• [Work task]:
For the material below, reproduce exactly each line from the one that has "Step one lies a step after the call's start" through the one that has "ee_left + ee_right", and no others; pictures stay out.

• [Materials provided]:
Content starts
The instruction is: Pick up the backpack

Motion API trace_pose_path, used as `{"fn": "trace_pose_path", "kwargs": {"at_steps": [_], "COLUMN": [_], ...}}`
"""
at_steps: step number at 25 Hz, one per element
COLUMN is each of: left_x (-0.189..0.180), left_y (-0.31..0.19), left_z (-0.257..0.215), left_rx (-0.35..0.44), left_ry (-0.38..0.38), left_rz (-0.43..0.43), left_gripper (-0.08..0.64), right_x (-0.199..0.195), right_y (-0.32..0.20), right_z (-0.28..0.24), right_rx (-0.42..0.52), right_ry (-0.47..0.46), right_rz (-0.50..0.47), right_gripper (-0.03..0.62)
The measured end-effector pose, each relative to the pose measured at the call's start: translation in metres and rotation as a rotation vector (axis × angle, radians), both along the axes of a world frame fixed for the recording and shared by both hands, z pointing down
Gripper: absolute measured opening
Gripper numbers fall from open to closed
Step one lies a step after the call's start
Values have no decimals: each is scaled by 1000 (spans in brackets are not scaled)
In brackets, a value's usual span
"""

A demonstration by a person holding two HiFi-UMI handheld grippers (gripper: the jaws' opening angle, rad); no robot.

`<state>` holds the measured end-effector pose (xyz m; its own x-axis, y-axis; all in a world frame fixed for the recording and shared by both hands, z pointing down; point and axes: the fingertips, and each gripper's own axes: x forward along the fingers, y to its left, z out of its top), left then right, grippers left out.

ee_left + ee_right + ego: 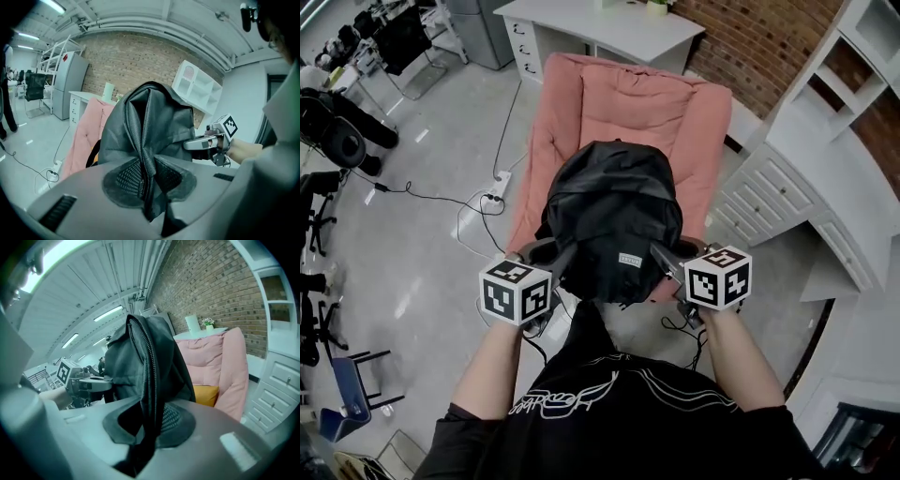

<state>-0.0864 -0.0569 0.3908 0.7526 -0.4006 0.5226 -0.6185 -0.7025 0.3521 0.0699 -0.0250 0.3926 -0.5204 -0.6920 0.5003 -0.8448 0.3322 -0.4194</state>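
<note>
A person in a black printed T-shirt (pixel 609 412) stands with both forearms out, a two-jaw tool in each hand. The left gripper (pixel 551 251) and the right gripper (pixel 667 251) each bite a side of a black nylon backpack (pixel 614 216). The left gripper view shows its jaws (pixel 145 180) drawn narrow on a fold of the bag's fabric (pixel 154 122) beside a zip seam. The right gripper view shows the same: jaws (pixel 149 425) nearly together on a dark, zip-edged fold (pixel 140 357), with no free gap on either side.

The backpack hangs between the two tools in front of the person's chest. It appears clear of the salmon-pink padded lounge chair (pixel 619 94) beyond it, where a mustard-yellow cushion (pixel 206 394) lies on the seat. A white power strip (pixel 495 194) and its cables trail across the grey floor (pixel 422 225) to the left of the chair. A white desk (pixel 600 23) and a red brick wall (pixel 759 37) close the scene.

The pick-up itself looks all but done, with the lift being the step in hand. The next move calls for both grips to hold evenly and the hands to keep level, since thin fabric pinched near a zip could slide out under the bag's weight.
</note>
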Motion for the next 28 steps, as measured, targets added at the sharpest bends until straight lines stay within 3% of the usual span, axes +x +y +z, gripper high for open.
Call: {"fn": "trace_pose_path", "kwargs": {"at_steps": [14, 28], "left_x": [7, 16], "left_y": [43, 67], "left_z": [-102, -127], "left_rx": [131, 155], "left_ry": [61, 101], "left_rz": [6, -2], "left_gripper": [60, 60], "right_x": [9, 19], "right_y": [44, 72], "right_z": [-97, -125], "right_rx": [171, 272], "right_ry": [-21, -4], "right_rz": [12, 46], "right_gripper": [49, 49]}}
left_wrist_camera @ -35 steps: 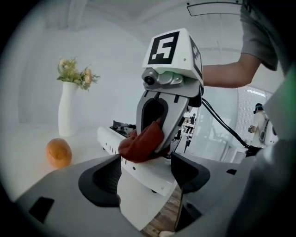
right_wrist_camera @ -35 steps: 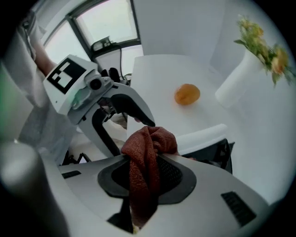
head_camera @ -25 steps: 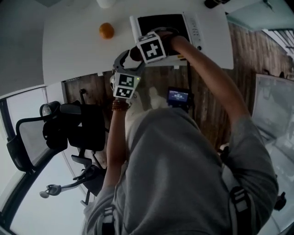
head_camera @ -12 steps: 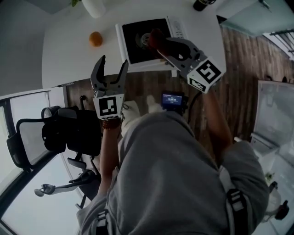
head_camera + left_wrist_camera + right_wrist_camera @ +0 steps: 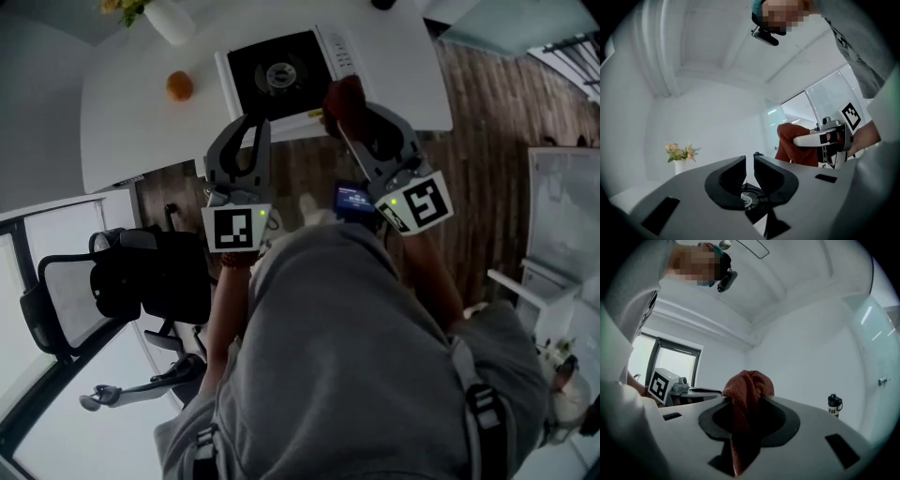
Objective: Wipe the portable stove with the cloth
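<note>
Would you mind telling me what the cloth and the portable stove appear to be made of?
The cloth: reddish-brown terry or microfibre, by its fuzzy looped nap. The portable stove: probably painted sheet metal, white body with a matte black top around the burner.

Portable stove and cloth: position and condition

The white rectangular portable stove (image 5: 330, 54), with a black top plate, a round centre burner and a control strip along its right side, lies flat on the white table near the front edge. The rust-red terry cloth (image 5: 749, 380) is bunched and clamped between the jaws of the right gripper (image 5: 746, 405). It is raised off the stove, and its loose end hangs down.
</note>
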### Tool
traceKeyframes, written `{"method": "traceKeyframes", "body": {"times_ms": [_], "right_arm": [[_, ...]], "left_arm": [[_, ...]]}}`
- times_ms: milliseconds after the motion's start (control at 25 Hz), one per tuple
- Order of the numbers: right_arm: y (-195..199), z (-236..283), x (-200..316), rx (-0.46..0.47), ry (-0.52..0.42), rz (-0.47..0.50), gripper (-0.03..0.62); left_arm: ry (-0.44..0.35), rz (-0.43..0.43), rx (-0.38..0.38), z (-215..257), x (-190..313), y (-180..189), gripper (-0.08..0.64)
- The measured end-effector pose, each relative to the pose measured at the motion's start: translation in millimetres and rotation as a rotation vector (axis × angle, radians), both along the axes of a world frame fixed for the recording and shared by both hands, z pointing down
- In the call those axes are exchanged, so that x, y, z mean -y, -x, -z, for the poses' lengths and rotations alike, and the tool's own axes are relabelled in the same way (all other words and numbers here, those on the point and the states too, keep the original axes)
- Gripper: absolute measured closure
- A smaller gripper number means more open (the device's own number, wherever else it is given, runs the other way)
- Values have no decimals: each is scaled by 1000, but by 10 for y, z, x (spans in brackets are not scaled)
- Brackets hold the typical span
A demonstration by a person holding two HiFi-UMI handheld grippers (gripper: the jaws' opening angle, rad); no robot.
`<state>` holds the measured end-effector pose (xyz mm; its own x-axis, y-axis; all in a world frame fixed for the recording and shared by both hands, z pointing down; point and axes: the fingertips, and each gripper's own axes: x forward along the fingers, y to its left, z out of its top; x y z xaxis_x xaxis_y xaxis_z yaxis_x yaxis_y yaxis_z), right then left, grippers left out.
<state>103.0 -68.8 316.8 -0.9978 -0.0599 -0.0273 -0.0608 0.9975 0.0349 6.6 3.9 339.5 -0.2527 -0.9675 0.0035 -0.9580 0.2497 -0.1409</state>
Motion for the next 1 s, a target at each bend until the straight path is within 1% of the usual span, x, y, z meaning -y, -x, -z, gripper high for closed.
{"method": "traceKeyframes", "body": {"times_ms": [120, 240, 360, 640, 760, 840, 920, 1000], "right_arm": [[-53, -6, -45, 0, -15, -5, 470], [-78, -61, -38, -9, -26, -9, 471], [-65, -128, -34, -22, -27, -18, 471], [-73, -328, -60, -70, -13, -23, 476], [-98, -406, 4, -86, 17, -47, 477], [-137, -425, 54, -81, 37, -56, 477], [-181, -431, 116, -70, 36, -60, 477], [-208, -440, 174, -64, 37, -65, 477]], "left_arm": [[21, 9, -26, -100, 25, -113, 500], [48, 9, -27, -161, 60, -173, 508], [54, 4, -27, -193, 80, -192, 511], [66, -3, -50, -313, 116, -209, 512], [75, -4, -61, -362, 133, -206, 512], [69, -9, -72, -356, 155, -213, 512], [44, -12, -97, -304, 193, -217, 512], [42, -17, -90, -276, 232, -222, 514]]}}
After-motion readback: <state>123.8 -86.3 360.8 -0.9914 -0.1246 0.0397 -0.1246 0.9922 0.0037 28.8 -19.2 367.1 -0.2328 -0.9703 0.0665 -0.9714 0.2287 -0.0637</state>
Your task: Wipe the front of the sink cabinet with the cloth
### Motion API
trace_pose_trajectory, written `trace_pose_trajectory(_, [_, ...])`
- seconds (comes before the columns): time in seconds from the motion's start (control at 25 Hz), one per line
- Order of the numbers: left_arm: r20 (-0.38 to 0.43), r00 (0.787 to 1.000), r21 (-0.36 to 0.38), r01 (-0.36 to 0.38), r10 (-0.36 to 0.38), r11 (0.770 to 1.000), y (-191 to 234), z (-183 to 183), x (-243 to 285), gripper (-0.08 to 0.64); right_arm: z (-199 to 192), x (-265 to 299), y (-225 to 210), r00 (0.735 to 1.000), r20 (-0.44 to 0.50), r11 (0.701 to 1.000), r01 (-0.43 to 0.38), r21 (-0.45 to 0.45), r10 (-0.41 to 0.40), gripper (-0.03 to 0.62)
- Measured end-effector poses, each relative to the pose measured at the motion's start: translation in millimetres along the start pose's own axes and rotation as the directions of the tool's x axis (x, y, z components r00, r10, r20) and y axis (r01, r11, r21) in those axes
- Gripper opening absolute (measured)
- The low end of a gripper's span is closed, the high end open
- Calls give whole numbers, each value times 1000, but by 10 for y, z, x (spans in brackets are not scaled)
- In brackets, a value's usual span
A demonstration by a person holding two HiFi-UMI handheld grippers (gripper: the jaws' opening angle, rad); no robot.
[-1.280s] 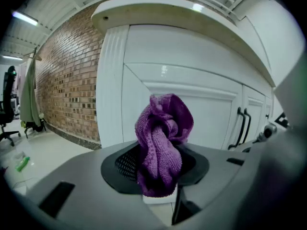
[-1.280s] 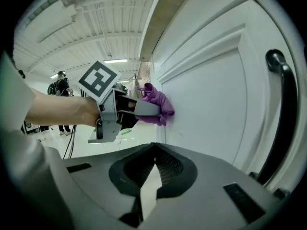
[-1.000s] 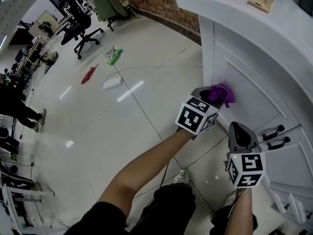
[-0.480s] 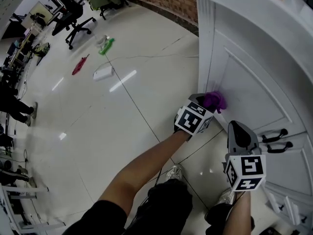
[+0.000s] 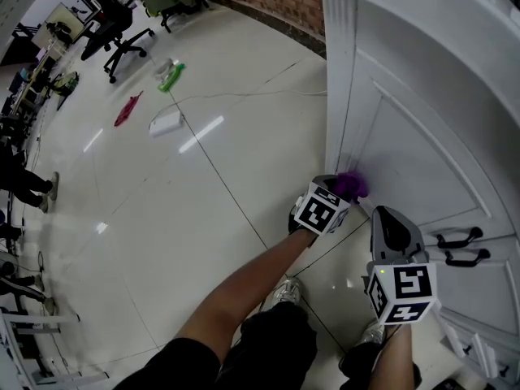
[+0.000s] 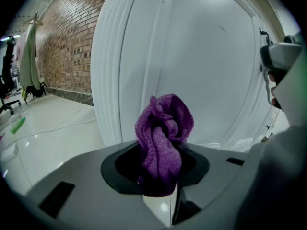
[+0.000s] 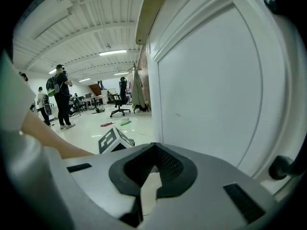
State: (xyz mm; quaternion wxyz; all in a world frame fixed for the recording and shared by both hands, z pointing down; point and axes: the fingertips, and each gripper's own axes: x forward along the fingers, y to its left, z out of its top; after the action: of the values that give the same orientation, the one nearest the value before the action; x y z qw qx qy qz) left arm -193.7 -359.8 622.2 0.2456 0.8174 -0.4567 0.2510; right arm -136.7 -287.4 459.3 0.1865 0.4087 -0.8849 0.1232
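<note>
Left tongs [image 5: 342, 190] are clamped tight on the purple cloth [image 5: 352, 184], which shows in the left gripper view as a bunched wad [image 6: 163, 133] pinched between the jaws and bulging out past their tips. Right tongs [image 5: 389, 223] hang just beside, to the right; the right gripper view shows their jaws brought together with nothing in them [image 7: 149, 175], aimed along the white cabinet door [image 7: 206, 90]. In the head view the cloth sits low on the sink cabinet front, at the bottom left corner of the door panel [image 5: 422, 145], just beside the fluted post [image 5: 337, 80] and close above the floor [image 5: 203, 177]. It looks pressed to the white face there, though actual contact cannot be made out for sure. As for progress, the wiping seems under way and at the bottom of a pass. No damp streak or dirt line shows on the paint, so how much is already clean cannot be told. The stretch toward the two dark handles [image 5: 456, 239] and the panel beyond them probably remain to be covered. The cloth's long axis runs along the jaws, with its free, folded end pointing straight at the door.
</note>
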Motion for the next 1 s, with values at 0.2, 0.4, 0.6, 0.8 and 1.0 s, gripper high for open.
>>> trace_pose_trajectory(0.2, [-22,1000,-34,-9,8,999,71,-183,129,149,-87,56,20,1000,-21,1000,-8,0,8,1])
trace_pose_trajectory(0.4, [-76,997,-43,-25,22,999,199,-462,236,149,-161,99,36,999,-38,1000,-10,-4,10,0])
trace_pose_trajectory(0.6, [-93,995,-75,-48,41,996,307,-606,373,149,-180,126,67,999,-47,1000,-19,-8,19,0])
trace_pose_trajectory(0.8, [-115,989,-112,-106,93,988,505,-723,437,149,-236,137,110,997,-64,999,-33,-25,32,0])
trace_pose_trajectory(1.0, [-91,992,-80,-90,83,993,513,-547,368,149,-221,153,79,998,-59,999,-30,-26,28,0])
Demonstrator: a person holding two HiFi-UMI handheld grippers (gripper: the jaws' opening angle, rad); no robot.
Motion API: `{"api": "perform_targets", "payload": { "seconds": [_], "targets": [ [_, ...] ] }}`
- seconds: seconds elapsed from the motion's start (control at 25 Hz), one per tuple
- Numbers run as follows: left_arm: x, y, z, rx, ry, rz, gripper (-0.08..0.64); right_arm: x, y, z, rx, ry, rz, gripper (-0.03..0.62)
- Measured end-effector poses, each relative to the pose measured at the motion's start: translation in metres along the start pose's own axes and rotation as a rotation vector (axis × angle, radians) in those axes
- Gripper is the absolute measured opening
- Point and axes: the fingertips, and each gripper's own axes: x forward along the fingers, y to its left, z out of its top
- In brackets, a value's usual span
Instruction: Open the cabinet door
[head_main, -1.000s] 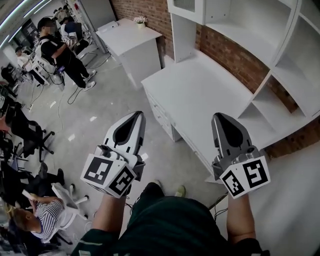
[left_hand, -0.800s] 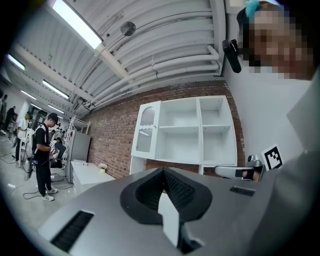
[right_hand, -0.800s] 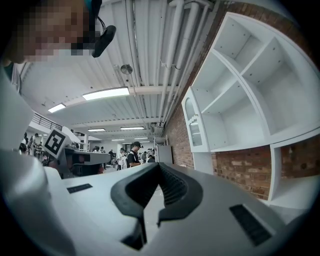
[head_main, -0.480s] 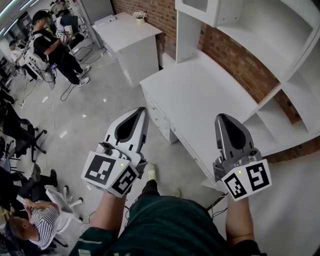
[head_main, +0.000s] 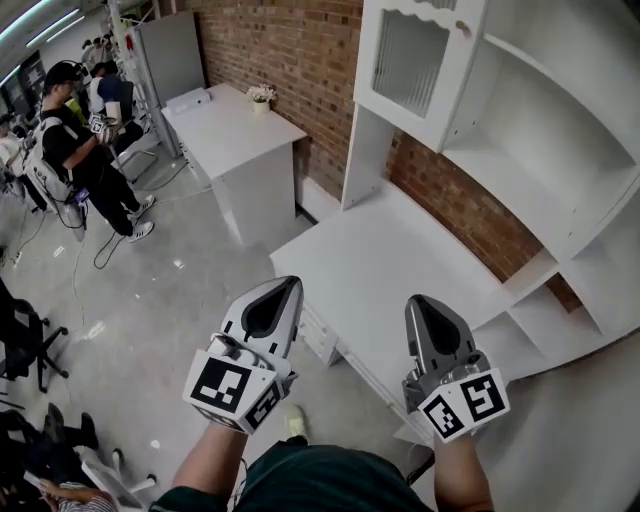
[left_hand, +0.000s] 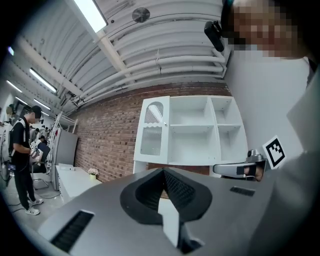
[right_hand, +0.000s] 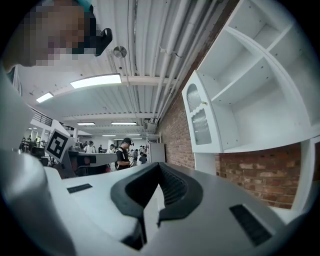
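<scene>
The white cabinet door (head_main: 415, 60) with a ribbed glass panel stands closed at the left end of the white hutch (head_main: 560, 150), a small knob (head_main: 462, 28) at its right edge. The left gripper view shows this door (left_hand: 152, 132) straight ahead, and in the right gripper view it (right_hand: 200, 122) is up to the right. Both grippers hover low over the front of the white desk (head_main: 380, 250), well short of the door. My left gripper (head_main: 290, 284) is shut and empty. My right gripper (head_main: 418, 300) is shut and empty too.
Open hutch shelves (head_main: 520, 170) fill the right side above the desk, against a brick wall (head_main: 290, 50). Desk drawers (head_main: 322, 338) face the floor. A second white desk (head_main: 235, 135) with a small flower pot (head_main: 262, 95) stands further back. People (head_main: 75, 150) stand at the left.
The head view has swung upward and nearer the hutch, bringing the cabinet door into sight. Both grippers stay shut and now sit closer together over the desk's front edge.
</scene>
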Motion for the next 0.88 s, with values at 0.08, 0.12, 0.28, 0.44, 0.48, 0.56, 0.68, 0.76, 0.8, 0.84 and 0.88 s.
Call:
{"api": "perform_targets", "payload": {
  "seconds": [0.08,0.12,0.28,0.44,0.48,0.56,0.68,0.76,0.8,0.84,0.88],
  "targets": [
    [0.012,0.015,0.004,-0.001,0.0,-0.038,0.006,0.017,0.002,0.0,-0.001,0.006,-0.027,0.002],
    [0.019,0.022,0.006,-0.002,-0.003,-0.058,0.006,0.024,0.002,0.0,-0.005,0.01,-0.041,0.002],
    [0.049,0.035,0.011,-0.006,-0.012,-0.131,0.006,0.044,-0.004,0.002,-0.027,0.02,-0.096,0.002],
    [0.086,0.033,0.02,0.014,-0.032,-0.211,0.006,0.056,-0.02,0.007,-0.042,0.017,-0.153,0.002],
    [0.097,0.032,0.024,0.023,-0.04,-0.229,0.006,0.06,-0.026,0.008,-0.043,0.013,-0.163,0.002],
    [0.118,0.027,0.031,0.043,-0.044,-0.26,0.006,0.066,-0.038,0.009,-0.044,0.006,-0.175,0.003],
    [0.146,0.018,0.042,0.087,-0.047,-0.297,0.006,0.073,-0.055,0.008,-0.024,0.003,-0.181,0.003],
    [0.169,0.013,0.052,0.121,-0.062,-0.312,0.006,0.082,-0.069,0.008,-0.008,-0.005,-0.178,0.003],
    [0.183,0.011,0.059,0.14,-0.072,-0.315,0.006,0.088,-0.078,0.011,-0.005,-0.014,-0.175,0.003],
    [0.197,0.009,0.068,0.16,-0.08,-0.317,0.006,0.094,-0.088,0.016,-0.002,-0.025,-0.171,0.003],
    [0.212,0.005,0.079,0.18,-0.087,-0.319,0.006,0.1,-0.099,0.022,0.001,-0.036,-0.165,0.003]
  ]
}}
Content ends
• [Solved problem]:
Step one lies a step after the call's start
Values have no decimals: each is scaled by 1000 (spans in brackets are not scaled)
In brackets, a value's usual span
"""

A demonstration by a person holding two HiFi-UMI handheld grippers (gripper: the jaws' opening angle, rad); no robot.

`<state>` holds the measured end-effector pose (xyz m; its own x-axis, y-axis; all in a world frame fixed for the recording and shared by both hands, z pointing down; point and axes: the fingertips, and each gripper's own axes: x forward along the fingers, y to its left, z out of its top), left then right, grippers left out.

ee_left + ee_right + ego: 

This output has been given in full.